Comment by Vance Koven — July 13, 2017 at 6:08 pm
So, Vance, on which tier do Foote and Chadwick reside? I think Ginny was trying to advocate for two of her guys.
Comment by Lee Eiseman — July 13, 2017 at 7:04 pm
Haha, thus has ‘rate’ been replaced (rightly) by ‘rank’ and ‘tier’. Imagine conveying such fine gradations of judgment idiom to ESL students.
Comment by david moran — July 13, 2017 at 8:33 pm
David, you forgot “class,” as in Strauss’s famous remark “I may not be a first-rate composer, but I’m a first-class second-rate composer.”
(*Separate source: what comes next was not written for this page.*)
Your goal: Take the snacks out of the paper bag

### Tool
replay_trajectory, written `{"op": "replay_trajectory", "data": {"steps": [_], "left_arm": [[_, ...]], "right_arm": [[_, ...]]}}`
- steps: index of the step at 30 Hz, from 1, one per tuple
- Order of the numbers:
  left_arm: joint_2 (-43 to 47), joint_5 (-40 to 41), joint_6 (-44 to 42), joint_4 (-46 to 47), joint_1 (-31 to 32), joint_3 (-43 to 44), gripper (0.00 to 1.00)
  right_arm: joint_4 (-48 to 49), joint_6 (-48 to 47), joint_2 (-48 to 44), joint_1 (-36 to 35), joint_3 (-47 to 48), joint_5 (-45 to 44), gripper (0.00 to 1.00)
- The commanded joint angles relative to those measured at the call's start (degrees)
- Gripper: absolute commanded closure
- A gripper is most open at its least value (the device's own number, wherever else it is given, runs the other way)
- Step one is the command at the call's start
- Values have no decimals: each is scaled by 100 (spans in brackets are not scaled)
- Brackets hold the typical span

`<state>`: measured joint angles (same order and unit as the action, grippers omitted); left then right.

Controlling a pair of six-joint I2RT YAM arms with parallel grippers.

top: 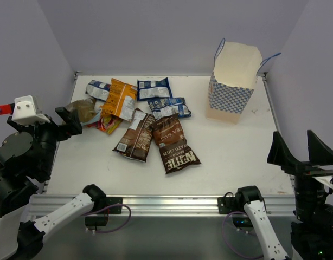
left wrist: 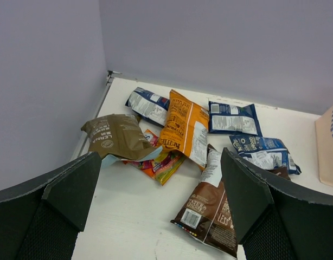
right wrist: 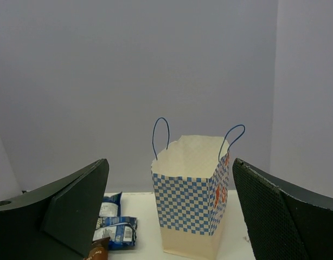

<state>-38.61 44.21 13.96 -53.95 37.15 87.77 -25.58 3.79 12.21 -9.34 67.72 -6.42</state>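
**A:** How do your claws stand?

**B:** Your left claw (top: 69, 120) hangs with its jaws spread and nothing between them, far to the left of the paper bag (top: 234, 81). Your right claw (top: 298, 149) is also wide apart and empty, nearer to you than the bag and a little to its right, well apart from it.

**A:** And the rest, biggest first?

**B:** The white worktop (top: 237, 157) carries everything. The bag stands upright on it, checkered below and cream above, mouth open and blue cord handles up. You cannot see down to its floor. All the visible snacks lie flat on the worktop to the left of the bag.

- **Three dark brown chip bags** (top: 167, 131) lie nearest to you, overlapping.
- **The orange packet** (top: 120, 98) lies farther left.
- **Blue-and-white packets** (top: 154, 88): two lie closest to the bag, and a third lies beyond the orange one.
- **The olive-tan packet** (top: 82, 110) lies farthest from the bag, near your left claw.
- **The red-and-yellow packet** (top: 107, 124) is partly tucked under the orange and olive-tan ones.
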Motion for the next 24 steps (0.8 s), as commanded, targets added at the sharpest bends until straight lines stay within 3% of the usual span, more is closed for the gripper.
{"op": "replay_trajectory", "data": {"steps": [1,24], "left_arm": [[-59,150,-33,-45,-32,-93,0],[108,290,28,-432,-32,-23,0]], "right_arm": [[212,-107,89,-24,-22,26,1],[308,-124,133,-24,-101,88,1]]}}
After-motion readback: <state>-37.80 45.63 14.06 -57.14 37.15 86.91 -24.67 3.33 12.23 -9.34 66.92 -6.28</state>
For the record, I also don’t like obsessive taxonomizing of artistic achievement. You can put the Three Bs, Mozart and Haydn on a pedestal if you like, maybe throw in specialists like Wagner and Verdi, but just about everybody whose music gets played (self-evidently except for premieres) wrote music that at least some people find endearing, moving, enlightening, etc. at least part of the time, and for this they are all first-rate, at least part of the time. Even Beethoven and Mozart had some clunkers, and every dog has his day, even Anton Rubinstein.
The rest is all a matter of taste. I used to say, à la Sara Lee, “everybody doesn’t like something, but nobody doesn’t like Schubert,” but then I once saw a posting here by someone who dissed Schubert. So for that person, Schubert was second-rate at best.